2. Results and Highlights

2.1. Components of Computational Autonomous Molecular Design Workflow

The workflow for computational autonomous molecular design (CAMD) must be an integrated and closed-loop system (Figure 1) with: (i) efficient data generation and extraction tools, (ii) robust data representation techniques, (iii) physics-informed predictive machine learning models, and (iv) tools to generate new molecules using the knowledge learned from steps i–iii. Ideally, an autonomous computational workflow for molecule discovery would learn from its own experience and adjust its functionality as the chemical environment or the targeted functionality changes through active learning. This can be achieved when all the components work in collaboration with each other, providing feedback while improving model performance as we move from one step to other.

Figure 1

Closed-loop workflow for computational autonomous molecular design (CAMD) for medical therapeutics. Individual components of the workflow are labeled. It consists of data generation, feature extraction, predictive machine learning and an inverse molecular design engine.

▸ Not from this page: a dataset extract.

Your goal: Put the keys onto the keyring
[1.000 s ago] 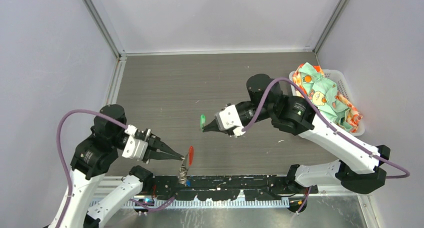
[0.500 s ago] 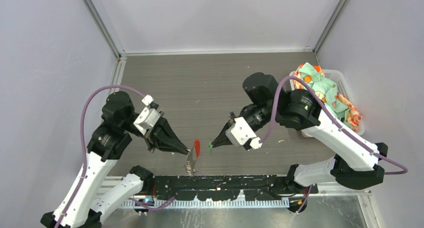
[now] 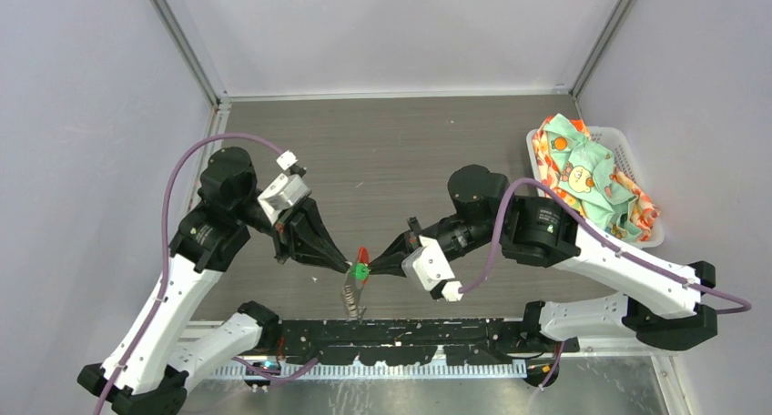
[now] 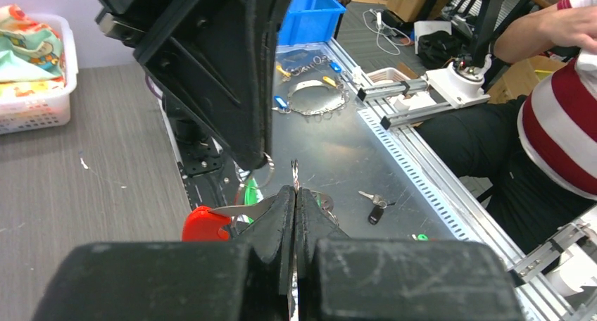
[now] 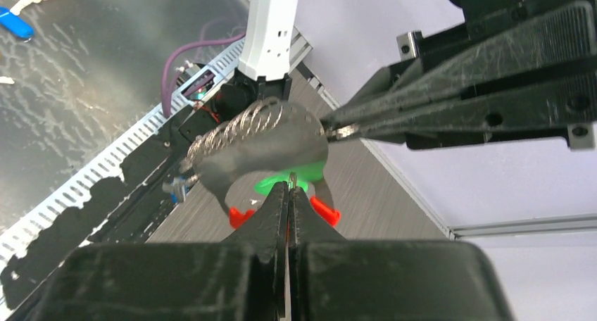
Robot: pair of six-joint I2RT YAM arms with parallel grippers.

For data generation in CAMD, high-throughput density functional theory (DFT) [16,17] is a common choice mainly because of its reasonable accuracy and efficiency [18,19]. In DFT, we typically feed in 3D structures to predict the properties of interest. Data generated from DFT simulations is processed to extract the more relevant structural and properties data, which are then either used as input to learn the representation [20,21] or as a target required for the ML models [22,23,24]. Data generated can be used in two different ways: to predict the properties of new molecules using a direct supervised ML approach and to generate new molecules with the desired properties of interest using inverse design. CAMD can be tied with supplementary components, such as databases, to store the data and visualize it. The AI-assisted CAMD workflow presented here is the first step in developing automated workflows for molecular design. Such an automated pipeline will not only accelerate the hit identification and lead optimization for the desired therapeutic candidates but can actively be used for machine reasoning to develop transparent and interpretable ML models. These workflows, in principle, can be combined intelligently with experimental setups for computer-aided synthesis or screening planning that includes synthesis and characterization tools, which are expensive to explore in the desired chemical space. Instead, experimental measurements and characterization should be performed intelligently for only the AI-designed lead compounds obtained from CAMD. The data generated from inverse design in principle should be validated by using an integrated DFT method for the desired properties or by high throughput docking with a target protein to find out its affinity in the closed-loop system, then accordingly update the rest of the CAMD. These steps are then repeated in a closed loop, thus improving and optimizing the data representation, property prediction, and new data generation component. Once we have confidence in our workflow to generate valid new molecules, the validation step with DFT can be bypassed or replaced with an ML predictive tool to make the workflow computationally more efficient. In the following, we briefly discuss the main component of the CAMD, while reviewing the recent breakthroughs achieved.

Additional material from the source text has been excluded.